··· Data shown ···
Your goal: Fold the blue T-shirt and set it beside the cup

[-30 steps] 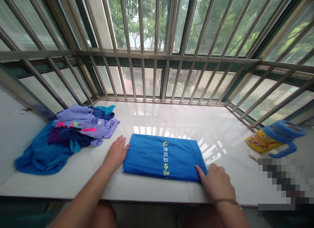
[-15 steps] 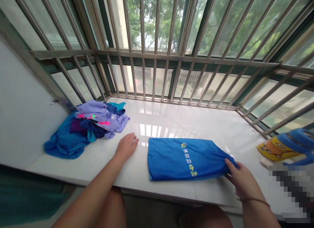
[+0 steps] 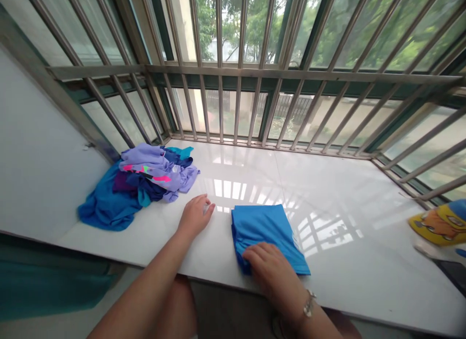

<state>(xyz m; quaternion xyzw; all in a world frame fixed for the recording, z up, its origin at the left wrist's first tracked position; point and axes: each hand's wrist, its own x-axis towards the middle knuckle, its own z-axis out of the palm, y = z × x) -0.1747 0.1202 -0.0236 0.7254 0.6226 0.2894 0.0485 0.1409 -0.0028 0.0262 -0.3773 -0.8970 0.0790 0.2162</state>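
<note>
A blue garment [image 3: 267, 222] lies folded into a compact block on the white sill, its plain side up. Over its near left part is my right hand [image 3: 269, 268], the fingers curled onto the cloth at the edge and the thumb hidden. My left hand [image 3: 196, 215] rests on the sill left of the garment, apart from it, with fingers loosely spread and nothing in them. Beyond that hand, to the left, sits a crumpled pile of clothes [image 3: 160, 166] in lilac, navy, purple and blue.
Metal window bars [image 3: 238, 108] rise along the back and both sides of the white sill [image 3: 335, 188]. At the right edge stands a yellow and blue cartoon bottle [image 3: 440, 225], with a dark flat object [image 3: 451, 273] partly visible nearby. A white wall [image 3: 36, 149] closes off the left.
My right hand has carried the garment's right end over to the left, folding it in half and covering the printed lettering. My left hand has stayed on the sill. The view has shifted slightly right.
</note>
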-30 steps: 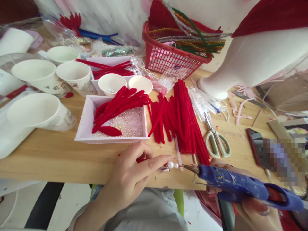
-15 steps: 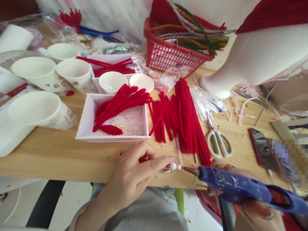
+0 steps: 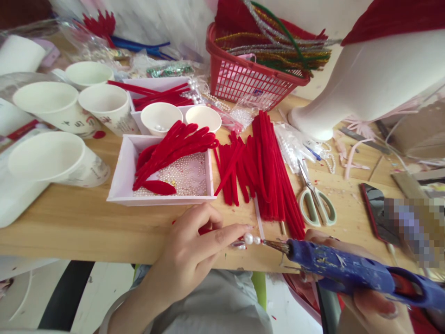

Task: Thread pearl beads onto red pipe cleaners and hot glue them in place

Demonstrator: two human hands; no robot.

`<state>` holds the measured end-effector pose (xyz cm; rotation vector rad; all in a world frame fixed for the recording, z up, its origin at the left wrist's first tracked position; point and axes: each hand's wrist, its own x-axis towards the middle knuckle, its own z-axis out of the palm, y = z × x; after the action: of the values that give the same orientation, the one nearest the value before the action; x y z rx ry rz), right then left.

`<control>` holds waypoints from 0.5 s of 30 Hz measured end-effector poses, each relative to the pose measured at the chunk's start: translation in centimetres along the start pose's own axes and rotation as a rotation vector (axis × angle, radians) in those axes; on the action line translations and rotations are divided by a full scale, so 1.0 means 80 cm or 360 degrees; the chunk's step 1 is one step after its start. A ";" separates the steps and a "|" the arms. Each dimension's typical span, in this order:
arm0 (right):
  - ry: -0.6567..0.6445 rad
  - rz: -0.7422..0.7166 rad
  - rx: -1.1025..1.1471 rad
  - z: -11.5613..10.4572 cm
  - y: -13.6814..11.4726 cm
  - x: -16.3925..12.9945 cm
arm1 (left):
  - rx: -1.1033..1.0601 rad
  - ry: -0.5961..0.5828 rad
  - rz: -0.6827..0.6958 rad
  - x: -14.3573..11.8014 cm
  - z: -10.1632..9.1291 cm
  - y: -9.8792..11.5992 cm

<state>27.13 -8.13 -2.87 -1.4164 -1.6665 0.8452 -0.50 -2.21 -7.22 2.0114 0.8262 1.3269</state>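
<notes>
My left hand point(image 3: 196, 248) is pinched closed near the table's front edge, around a red fuzzy pipe-cleaner piece point(image 3: 206, 230) mostly hidden by the fingers. Just past its fingertips sit two white pearl beads point(image 3: 248, 238), the larger one nearer the fingers. A blue hot glue gun point(image 3: 344, 269), scuffed and smeared with dried glue, is gripped in my right hand point(image 3: 373, 304). Its dark nozzle points left at the smaller pearl; whether they touch I cannot tell. Beyond the hands lie bundled red pipe cleaners point(image 3: 271, 176) and a white box point(image 3: 114, 185) with looped red stems and small pearls.
Scissors point(image 3: 314, 199) and a phone point(image 3: 377, 213) lie to the right. Several paper cups point(image 3: 48, 157) stand on the left. At the back are a red basket point(image 3: 253, 79) of glittery stems and a white mannequin-like form point(image 3: 368, 88). The table edge runs just below my hands.
The view has shifted very slightly. Both hands, the pearls and the glue gun keep nearly the same positions.
</notes>
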 end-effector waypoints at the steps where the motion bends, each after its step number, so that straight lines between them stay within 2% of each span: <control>1: -0.0061 0.0069 0.0059 -0.002 0.005 -0.005 | -0.0002 -0.0001 -0.0002 0.001 0.000 0.000; 3: -0.0114 0.0180 0.0150 -0.006 0.015 -0.014 | -0.0013 -0.0006 -0.0003 0.002 0.001 0.000; 5: -0.0064 0.0214 0.0173 -0.008 0.020 -0.019 | -0.0017 -0.0013 -0.0009 0.002 0.001 0.000; 8: -0.0043 0.0194 0.0171 -0.008 0.019 -0.018 | -0.0025 -0.0023 -0.0010 0.002 0.000 0.001; 15: -0.0184 0.0137 0.0177 -0.007 0.004 -0.002 | -0.0028 -0.0021 0.0003 0.001 0.001 0.000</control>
<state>27.80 -8.23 -2.91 -1.3931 -1.6261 1.0701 -0.38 -2.15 -7.22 2.0061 0.8038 1.3161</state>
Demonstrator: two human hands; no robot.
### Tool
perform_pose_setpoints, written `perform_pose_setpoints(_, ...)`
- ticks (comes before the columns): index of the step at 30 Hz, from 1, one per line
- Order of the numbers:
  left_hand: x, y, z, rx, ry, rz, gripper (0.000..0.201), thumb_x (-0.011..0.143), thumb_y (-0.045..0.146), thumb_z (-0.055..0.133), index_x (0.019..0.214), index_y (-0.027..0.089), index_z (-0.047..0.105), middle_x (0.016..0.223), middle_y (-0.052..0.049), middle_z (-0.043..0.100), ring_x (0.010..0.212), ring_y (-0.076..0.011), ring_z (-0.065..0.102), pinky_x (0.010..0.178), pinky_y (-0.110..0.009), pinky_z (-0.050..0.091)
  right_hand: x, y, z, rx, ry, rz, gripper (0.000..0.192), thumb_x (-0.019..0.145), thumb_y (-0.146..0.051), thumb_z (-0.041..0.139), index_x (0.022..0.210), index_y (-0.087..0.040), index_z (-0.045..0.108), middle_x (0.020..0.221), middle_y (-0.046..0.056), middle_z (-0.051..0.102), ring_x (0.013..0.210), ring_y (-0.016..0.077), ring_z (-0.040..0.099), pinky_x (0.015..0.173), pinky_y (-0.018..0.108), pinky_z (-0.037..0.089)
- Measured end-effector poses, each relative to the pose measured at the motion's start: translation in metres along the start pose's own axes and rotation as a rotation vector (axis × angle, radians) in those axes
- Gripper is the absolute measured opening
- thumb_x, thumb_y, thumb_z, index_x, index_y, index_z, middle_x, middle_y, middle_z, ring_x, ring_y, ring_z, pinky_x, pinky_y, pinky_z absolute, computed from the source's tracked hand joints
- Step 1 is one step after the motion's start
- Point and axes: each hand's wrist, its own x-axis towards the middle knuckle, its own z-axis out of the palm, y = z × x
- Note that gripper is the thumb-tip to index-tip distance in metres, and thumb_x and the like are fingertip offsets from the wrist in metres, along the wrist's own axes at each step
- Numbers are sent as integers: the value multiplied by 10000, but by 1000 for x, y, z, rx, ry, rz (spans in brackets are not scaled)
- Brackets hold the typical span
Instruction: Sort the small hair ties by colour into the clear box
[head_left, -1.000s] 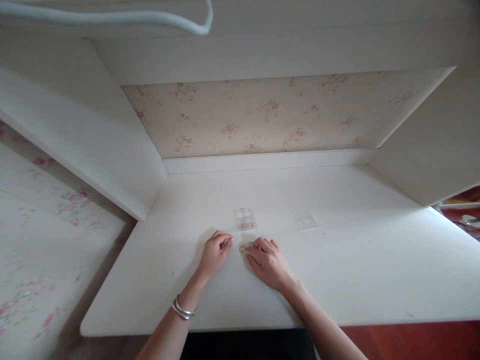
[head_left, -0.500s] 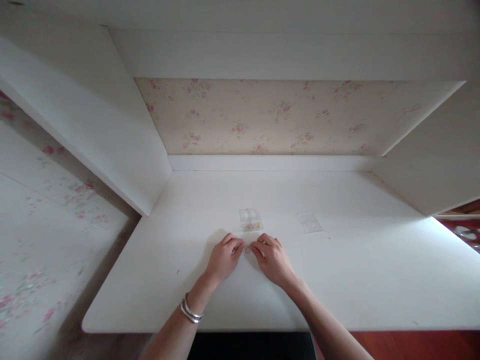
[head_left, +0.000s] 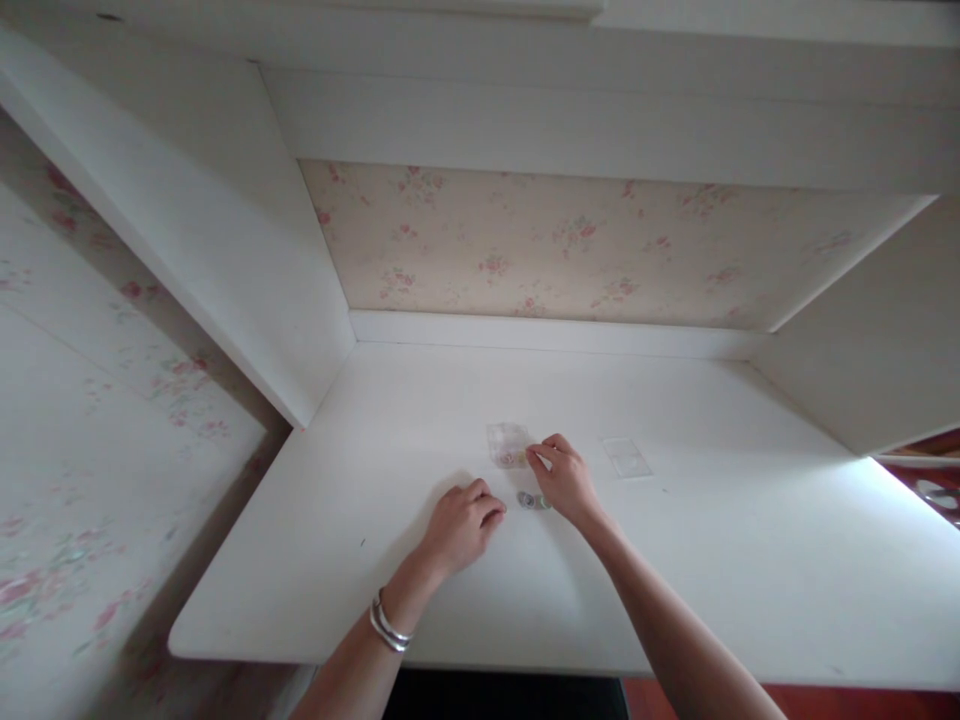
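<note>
The left forearm is running out of the bottom edge, so only the wrist, with its bracelets [head_left: 390, 628], and the hand are showing. The left hand [head_left: 459, 525] is resting knuckles-up on the desk [head_left: 390, 450], its fingers curling loosely under; the fingertips are hiding beneath the hand, so I cannot tell whether they are pinching anything.

Just right of that hand, a small grey object [head_left: 532, 500] is lying on the desk between the two hands. It is too small and blurred to identify, and the right hand is covering its right end.

Farther from the person, a small clear box [head_left: 506, 443] is sitting on the desk, with tiny pale and pinkish bits inside that are too small to make out. The right hand [head_left: 568, 482] is reaching to it, thumb and forefinger drawn together at the box's near right corner; whether they are gripping the box or something tiny at its edge is not showing. The other fingers are bending loosely. The right forearm is also getting cut off at the bottom.

Well to the right, apart from the hands, a flat clear lid [head_left: 626, 457] is lying on the desk, barely standing out against the white.
</note>
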Motion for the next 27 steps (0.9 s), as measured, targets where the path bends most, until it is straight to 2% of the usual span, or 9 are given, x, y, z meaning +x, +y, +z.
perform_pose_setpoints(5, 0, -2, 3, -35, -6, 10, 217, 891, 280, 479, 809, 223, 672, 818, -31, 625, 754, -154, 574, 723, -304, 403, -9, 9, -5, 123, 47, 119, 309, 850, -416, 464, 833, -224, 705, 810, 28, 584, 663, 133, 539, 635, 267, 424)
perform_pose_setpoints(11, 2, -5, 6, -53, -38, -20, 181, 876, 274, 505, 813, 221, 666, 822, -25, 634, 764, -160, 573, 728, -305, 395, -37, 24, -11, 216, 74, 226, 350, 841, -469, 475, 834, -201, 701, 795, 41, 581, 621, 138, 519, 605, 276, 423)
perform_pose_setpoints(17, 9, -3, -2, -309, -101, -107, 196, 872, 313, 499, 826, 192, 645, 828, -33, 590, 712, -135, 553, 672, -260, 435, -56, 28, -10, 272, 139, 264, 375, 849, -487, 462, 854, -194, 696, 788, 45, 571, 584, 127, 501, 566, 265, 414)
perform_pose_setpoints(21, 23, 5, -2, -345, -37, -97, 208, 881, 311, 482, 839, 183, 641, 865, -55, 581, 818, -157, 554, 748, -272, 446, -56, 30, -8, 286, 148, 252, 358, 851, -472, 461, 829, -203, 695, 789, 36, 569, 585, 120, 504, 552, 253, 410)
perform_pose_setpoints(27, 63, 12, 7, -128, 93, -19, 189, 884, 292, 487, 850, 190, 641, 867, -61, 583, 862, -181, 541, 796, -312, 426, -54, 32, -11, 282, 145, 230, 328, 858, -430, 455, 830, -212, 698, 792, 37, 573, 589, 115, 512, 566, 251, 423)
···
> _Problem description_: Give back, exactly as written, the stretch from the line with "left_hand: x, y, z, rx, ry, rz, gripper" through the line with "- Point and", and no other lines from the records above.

> _Your solution_:
  left_hand: x, y, z, rx, ry, rz, gripper (0.000..0.201), thumb_x (-0.011..0.143), thumb_y (-0.045..0.146), thumb_z (-0.055..0.133), index_x (0.019..0.214), index_y (-0.027..0.089), index_z (-0.047..0.105), middle_x (0.016..0.223), middle_y (-0.052..0.049), middle_z (-0.043..0.100), ring_x (0.010..0.212), ring_y (-0.076..0.011), ring_z (-0.065..0.102), pinky_x (0.010..0.178), pinky_y (-0.110..0.009), pinky_z (-0.050..0.091)
  right_hand: x, y, z, rx, ry, rz, gripper (0.000..0.192), thumb_x (-0.019..0.145), thumb_y (-0.146..0.051), thumb_z (-0.041..0.139), index_x (0.022..0.210), index_y (-0.087..0.040), index_z (-0.045..0.108), middle_x (0.020..0.221), middle_y (-0.046..0.056), middle_z (-0.051..0.102), ring_x (0.013..0.210), ring_y (-0.016..0.077), ring_z (-0.040..0.099), pinky_x (0.015..0.173), pinky_y (-0.018..0.108), pinky_z (-0.037..0.089)
- Measured end-effector poses, each relative to the pose measured at the motion's start: translation in metres along the start pose's own axes and rotation as a rotation vector (axis × angle, radians) in those axes
- Gripper is the absolute measured opening
- thumb_x, thumb_y, thumb_z, index_x, index_y, index_z, middle_x, middle_y, middle_z, ring_x, ring_y, ring_z, pinky_x, pinky_y, pinky_z absolute, computed from the source's tracked hand joints
- Step 1 is one step after the motion's start
- Point and axes: each hand's wrist, its own x-axis towards the middle knuckle, its own z-axis out of the palm, y = z × x

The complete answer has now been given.